## Work order
Report every line of the material that contains the string "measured".

## Source data
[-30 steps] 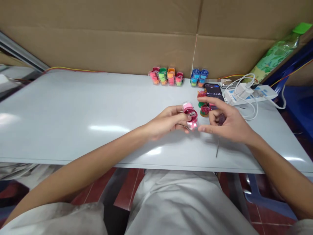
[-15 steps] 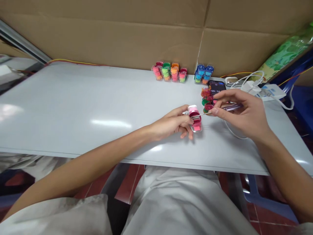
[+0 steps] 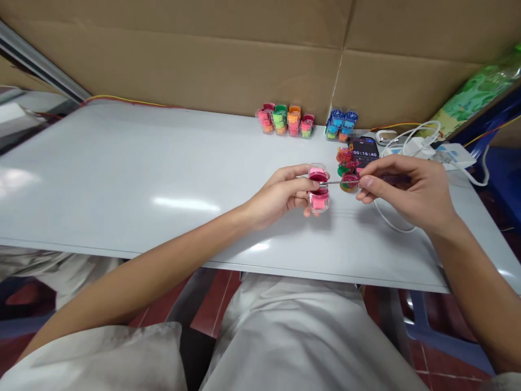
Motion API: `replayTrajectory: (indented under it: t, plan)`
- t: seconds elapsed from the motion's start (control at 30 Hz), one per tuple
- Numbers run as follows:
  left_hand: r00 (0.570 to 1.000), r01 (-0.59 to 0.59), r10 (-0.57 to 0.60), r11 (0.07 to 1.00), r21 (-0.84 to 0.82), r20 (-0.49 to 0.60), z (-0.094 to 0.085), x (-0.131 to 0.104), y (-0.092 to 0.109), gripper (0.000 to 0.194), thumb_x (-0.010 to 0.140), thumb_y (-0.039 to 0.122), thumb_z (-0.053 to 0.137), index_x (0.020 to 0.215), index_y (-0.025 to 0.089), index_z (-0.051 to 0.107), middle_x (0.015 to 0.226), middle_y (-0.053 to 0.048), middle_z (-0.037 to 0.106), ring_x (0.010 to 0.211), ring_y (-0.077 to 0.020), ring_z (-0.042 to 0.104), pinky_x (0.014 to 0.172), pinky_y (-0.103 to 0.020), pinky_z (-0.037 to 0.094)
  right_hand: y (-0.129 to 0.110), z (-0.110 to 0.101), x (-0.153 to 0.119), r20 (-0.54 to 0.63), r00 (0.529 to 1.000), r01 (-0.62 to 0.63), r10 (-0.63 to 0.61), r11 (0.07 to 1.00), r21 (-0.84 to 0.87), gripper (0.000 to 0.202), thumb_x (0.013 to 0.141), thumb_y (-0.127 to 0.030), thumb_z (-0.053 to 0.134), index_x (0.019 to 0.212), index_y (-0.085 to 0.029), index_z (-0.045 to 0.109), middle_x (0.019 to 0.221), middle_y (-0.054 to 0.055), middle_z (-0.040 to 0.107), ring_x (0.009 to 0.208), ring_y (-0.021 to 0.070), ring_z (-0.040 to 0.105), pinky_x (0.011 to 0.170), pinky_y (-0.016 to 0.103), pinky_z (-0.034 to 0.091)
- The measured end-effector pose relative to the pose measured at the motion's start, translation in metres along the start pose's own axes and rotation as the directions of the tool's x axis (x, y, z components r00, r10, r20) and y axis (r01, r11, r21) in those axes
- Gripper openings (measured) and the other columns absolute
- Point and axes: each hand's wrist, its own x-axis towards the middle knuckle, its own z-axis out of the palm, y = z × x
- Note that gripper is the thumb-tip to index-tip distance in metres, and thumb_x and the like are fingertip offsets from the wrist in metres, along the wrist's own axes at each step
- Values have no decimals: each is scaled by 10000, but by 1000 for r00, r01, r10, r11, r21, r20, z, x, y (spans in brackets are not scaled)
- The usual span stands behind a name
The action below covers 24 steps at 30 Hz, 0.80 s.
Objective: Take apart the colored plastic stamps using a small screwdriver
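My left hand is closed on a small pink and dark-red plastic piece with clear covers, held above the table, thumb on its middle. My right hand pinches a thin-shafted screwdriver with a dark purplish handle. Its metal shaft points left, and the tip meets the middle of the pink piece near my left thumb; the exact contact is too small to tell. Just behind the shaft lies a pile of red, green and orange plastic parts.
Pink, green and orange pieces stand in a row at the back, with blue pieces beside them. A phone showing a timer, a white cable, an earphone case and a bottle are at the right. Cardboard walls the back.
The pink piece has shifted slightly left and up and turned in my left hand. The screwdriver has swung to nearly level, with my right hand a little further right.
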Motion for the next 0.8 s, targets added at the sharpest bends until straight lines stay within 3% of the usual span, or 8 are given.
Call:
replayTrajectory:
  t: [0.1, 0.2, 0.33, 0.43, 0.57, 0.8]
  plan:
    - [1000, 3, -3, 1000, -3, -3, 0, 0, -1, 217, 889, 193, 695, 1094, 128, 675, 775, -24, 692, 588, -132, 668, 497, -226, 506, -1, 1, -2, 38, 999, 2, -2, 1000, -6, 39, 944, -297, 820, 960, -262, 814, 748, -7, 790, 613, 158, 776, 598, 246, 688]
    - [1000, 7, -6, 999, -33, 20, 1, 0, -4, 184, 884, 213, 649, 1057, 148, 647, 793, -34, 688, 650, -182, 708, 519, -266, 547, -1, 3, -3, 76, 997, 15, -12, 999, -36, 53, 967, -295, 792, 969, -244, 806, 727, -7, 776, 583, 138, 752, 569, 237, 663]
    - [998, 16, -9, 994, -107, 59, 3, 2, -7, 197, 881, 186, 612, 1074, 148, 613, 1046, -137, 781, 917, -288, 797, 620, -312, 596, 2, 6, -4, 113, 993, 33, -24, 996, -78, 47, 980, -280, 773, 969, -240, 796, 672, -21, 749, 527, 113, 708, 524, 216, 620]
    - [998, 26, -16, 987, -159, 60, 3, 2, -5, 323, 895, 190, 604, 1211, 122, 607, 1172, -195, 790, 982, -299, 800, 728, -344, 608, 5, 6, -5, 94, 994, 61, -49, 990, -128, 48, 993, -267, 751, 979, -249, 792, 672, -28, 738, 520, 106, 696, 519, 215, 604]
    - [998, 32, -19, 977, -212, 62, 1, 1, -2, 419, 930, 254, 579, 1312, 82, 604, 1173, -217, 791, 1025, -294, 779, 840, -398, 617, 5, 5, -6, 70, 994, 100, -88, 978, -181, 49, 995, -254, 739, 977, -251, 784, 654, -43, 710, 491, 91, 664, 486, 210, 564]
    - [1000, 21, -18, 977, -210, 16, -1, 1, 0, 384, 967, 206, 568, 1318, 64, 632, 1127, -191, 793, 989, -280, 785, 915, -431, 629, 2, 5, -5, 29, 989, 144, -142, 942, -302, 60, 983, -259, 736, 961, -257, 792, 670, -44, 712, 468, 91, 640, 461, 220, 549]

## Result of the task
- The measured end-effector pose relative to the pose measured at the motion's start, translation in metres along the start pose's own axes and rotation as the directions of the tool's x axis (x, y, z components r00, r10, r20) and y axis (r01, r11, r21) in those axes
- Gripper openings (measured) and the other columns absolute

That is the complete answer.